REQUIRED ACTION: A word-for-word transcription of all the data is required.

---+---

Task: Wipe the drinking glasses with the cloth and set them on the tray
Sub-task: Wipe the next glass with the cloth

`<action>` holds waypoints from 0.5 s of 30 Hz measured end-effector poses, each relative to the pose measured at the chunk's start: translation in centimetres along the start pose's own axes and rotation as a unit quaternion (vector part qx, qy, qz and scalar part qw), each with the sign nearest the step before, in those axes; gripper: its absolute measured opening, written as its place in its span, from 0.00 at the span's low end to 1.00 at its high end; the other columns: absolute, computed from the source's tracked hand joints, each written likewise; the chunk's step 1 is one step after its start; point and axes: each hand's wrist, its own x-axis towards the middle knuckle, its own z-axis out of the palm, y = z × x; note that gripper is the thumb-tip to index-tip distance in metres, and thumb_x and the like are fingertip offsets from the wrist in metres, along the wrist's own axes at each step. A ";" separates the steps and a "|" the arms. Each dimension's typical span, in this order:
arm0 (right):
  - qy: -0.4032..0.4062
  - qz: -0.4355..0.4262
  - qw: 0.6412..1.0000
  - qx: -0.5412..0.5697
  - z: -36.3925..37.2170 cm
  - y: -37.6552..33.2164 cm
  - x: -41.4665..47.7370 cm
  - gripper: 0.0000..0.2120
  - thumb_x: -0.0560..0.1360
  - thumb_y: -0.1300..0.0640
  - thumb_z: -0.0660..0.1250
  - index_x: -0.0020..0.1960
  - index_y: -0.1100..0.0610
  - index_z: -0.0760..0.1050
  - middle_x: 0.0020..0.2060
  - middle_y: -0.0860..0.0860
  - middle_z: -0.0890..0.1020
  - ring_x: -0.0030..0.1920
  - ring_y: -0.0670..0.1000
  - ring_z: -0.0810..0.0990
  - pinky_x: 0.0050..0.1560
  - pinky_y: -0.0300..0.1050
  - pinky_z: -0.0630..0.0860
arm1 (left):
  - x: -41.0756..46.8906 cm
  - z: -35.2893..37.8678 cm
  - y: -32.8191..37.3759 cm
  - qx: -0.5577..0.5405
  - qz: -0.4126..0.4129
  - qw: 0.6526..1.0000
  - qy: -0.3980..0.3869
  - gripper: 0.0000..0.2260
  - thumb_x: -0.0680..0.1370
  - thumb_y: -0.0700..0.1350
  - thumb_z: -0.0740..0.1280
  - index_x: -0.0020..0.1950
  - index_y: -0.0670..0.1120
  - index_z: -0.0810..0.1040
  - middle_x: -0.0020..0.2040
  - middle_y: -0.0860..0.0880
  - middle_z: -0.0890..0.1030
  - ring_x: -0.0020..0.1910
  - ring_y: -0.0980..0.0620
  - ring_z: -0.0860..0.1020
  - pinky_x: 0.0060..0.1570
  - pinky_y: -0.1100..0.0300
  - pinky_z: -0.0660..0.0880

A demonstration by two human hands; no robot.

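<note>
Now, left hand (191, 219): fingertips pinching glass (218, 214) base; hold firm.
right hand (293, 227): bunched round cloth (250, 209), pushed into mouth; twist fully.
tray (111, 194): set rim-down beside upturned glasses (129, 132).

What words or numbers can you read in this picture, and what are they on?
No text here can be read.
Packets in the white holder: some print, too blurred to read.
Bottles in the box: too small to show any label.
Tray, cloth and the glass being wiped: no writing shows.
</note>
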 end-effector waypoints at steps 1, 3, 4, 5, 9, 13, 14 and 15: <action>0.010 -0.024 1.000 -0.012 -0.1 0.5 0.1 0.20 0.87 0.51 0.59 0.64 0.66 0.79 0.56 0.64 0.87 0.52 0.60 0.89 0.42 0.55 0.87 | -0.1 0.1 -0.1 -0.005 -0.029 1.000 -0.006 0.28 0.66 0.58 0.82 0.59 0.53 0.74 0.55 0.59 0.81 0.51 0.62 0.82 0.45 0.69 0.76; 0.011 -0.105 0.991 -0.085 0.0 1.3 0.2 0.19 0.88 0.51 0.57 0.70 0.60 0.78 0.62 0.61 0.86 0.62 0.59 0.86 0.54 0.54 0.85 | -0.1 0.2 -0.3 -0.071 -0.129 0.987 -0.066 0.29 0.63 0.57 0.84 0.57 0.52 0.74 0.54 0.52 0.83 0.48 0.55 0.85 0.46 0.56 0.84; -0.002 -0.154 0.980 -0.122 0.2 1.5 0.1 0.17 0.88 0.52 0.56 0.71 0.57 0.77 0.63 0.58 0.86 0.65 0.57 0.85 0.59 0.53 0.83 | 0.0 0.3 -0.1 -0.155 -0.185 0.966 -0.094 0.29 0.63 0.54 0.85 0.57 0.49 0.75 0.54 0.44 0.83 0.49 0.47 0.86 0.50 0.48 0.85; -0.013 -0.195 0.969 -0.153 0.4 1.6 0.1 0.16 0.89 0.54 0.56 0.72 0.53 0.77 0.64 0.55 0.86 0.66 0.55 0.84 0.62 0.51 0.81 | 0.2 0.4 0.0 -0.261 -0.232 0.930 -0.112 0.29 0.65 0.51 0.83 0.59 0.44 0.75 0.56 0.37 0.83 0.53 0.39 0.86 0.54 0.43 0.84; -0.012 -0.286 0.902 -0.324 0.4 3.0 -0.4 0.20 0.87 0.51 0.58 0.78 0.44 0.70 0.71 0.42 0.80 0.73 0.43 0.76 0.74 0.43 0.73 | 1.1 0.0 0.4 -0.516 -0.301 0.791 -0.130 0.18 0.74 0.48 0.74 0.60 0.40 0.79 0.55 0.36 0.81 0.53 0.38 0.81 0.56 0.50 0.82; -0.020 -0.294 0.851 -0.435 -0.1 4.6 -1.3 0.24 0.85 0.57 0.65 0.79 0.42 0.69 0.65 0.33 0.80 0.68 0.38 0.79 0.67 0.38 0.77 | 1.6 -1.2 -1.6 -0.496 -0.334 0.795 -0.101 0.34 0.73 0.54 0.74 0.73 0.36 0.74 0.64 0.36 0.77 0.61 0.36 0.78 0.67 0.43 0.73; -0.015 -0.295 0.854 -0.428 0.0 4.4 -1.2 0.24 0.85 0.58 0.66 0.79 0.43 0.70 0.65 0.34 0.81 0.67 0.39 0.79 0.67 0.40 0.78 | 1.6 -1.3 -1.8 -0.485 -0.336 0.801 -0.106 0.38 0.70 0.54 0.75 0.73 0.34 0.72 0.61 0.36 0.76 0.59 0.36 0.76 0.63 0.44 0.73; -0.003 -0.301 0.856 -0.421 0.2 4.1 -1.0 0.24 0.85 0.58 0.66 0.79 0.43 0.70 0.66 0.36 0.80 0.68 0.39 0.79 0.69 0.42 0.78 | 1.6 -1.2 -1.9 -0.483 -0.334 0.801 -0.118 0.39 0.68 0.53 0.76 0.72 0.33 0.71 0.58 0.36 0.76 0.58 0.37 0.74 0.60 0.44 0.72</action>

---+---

ANSWER BELOW:
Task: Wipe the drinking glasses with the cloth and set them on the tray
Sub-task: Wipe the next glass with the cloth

`<action>` holds waypoints from 0.5 s of 30 Hz measured end-effector poses, each relative to the pose measured at the chunk's start: translation in centimetres along the start pose's own axes and rotation as a unit quaternion (vector part qx, qy, qz and scalar part qw), each with the sign nearest the step before, in those axes; gripper: its absolute measured opening, written as its place in its span, from 0.00 at the span's low end to 1.00 at its high end; the other columns: absolute, computed from the source's tracked hand joints, each written likewise; the chunk's step 1 is one step after its start; point and axes: each hand's wrist, its own x-axis towards the middle knuckle, its own z-axis out of the palm, y = z × x; note that gripper is the thumb-tip to index-tip distance in metres, and thumb_x and the like are fingertip offsets from the wrist in metres, along the wrist's own axes at each step. A ";" separates the steps and a "|" the arms. Each dimension's typical span, in this order:
arm0 (right):
  - qy: -0.4032..0.4062
  - qz: -0.4355..0.4262
  - qw: 0.6412..1.0000
  - qx: -0.5412..0.5697
  - z: -36.3925..37.2170 cm
  - y: -37.6552..33.2164 cm
  - x: -41.4665..47.7370 cm
  - gripper: 0.0000..0.2120
  - thumb_x: -0.0560..0.1360
  - thumb_y: -0.1300..0.0640
  - thumb_z: -0.0660..0.1250
  - index_x: -0.0020..0.1960
  - index_y: -0.1100..0.0610
  - index_z: -0.0760..0.1050
  - middle_x: 0.0020..0.2060
  - middle_y: -0.0860..0.0860
  - middle_z: -0.0890..0.1020
  - ring_x: -0.0030..0.1920
  - ring_y: -0.0670..0.1000
  - ring_z: -0.0810..0.0990
  - pinky_x: 0.0050..0.1560
  - pinky_y: -0.0300..0.1050
  - pinky_z: -0.0630..0.0860
arm1 (left):
  - x: -41.0756..46.8906 cm
  - z: -35.2893..37.8678 cm
  - y: -32.8191..37.3759 cm
  - qx: -0.5577..0.5405
  - qz: -0.4126..0.4129
  - qw: 0.6526..1.0000
  - qy: -0.3980..0.3869
  - gripper: 0.0000..0.2260
  - thumb_x: -0.0680..0.1370
  - thumb_y: -0.0700..0.1350
  - thumb_z: -0.0740..0.1280
  - index_x: -0.0020..0.1950
  - index_y: -0.0670..0.1120
  - index_z: -0.0810..0.1040
  - middle_x: -0.0020..0.2040
  - middle_y: -0.0860..0.0880
  - middle_z: -0.0890..0.1030
  - ring_x: -0.0020..0.1910
  - ring_y: -0.0980..0.0620
  - ring_z: -0.0860..0.1020
  - pinky_x: 0.0060..0.1570
  - pinky_y: -0.1100..0.0300
  - pinky_z: -0.0660..0.0880

A demonstration by two human hands; no robot.

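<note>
Now, left hand (191, 219): fingertips pinching glass (218, 214) base; hold firm.
right hand (293, 227): bunched round cloth (250, 209), pushed into mouth; twist fully.
tray (111, 194): set rim-down beside upturned glasses (129, 132).

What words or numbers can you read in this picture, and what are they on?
No text here can be read.
Packets in the white holder: some print, too blurred to read.
Bottles in the box: too small to show any label.
Tray, cloth and the glass being wiped: no writing shows.
</note>
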 end-effector waypoints at steps 1, 3, 4, 5, 9, 13, 14 and 15: <action>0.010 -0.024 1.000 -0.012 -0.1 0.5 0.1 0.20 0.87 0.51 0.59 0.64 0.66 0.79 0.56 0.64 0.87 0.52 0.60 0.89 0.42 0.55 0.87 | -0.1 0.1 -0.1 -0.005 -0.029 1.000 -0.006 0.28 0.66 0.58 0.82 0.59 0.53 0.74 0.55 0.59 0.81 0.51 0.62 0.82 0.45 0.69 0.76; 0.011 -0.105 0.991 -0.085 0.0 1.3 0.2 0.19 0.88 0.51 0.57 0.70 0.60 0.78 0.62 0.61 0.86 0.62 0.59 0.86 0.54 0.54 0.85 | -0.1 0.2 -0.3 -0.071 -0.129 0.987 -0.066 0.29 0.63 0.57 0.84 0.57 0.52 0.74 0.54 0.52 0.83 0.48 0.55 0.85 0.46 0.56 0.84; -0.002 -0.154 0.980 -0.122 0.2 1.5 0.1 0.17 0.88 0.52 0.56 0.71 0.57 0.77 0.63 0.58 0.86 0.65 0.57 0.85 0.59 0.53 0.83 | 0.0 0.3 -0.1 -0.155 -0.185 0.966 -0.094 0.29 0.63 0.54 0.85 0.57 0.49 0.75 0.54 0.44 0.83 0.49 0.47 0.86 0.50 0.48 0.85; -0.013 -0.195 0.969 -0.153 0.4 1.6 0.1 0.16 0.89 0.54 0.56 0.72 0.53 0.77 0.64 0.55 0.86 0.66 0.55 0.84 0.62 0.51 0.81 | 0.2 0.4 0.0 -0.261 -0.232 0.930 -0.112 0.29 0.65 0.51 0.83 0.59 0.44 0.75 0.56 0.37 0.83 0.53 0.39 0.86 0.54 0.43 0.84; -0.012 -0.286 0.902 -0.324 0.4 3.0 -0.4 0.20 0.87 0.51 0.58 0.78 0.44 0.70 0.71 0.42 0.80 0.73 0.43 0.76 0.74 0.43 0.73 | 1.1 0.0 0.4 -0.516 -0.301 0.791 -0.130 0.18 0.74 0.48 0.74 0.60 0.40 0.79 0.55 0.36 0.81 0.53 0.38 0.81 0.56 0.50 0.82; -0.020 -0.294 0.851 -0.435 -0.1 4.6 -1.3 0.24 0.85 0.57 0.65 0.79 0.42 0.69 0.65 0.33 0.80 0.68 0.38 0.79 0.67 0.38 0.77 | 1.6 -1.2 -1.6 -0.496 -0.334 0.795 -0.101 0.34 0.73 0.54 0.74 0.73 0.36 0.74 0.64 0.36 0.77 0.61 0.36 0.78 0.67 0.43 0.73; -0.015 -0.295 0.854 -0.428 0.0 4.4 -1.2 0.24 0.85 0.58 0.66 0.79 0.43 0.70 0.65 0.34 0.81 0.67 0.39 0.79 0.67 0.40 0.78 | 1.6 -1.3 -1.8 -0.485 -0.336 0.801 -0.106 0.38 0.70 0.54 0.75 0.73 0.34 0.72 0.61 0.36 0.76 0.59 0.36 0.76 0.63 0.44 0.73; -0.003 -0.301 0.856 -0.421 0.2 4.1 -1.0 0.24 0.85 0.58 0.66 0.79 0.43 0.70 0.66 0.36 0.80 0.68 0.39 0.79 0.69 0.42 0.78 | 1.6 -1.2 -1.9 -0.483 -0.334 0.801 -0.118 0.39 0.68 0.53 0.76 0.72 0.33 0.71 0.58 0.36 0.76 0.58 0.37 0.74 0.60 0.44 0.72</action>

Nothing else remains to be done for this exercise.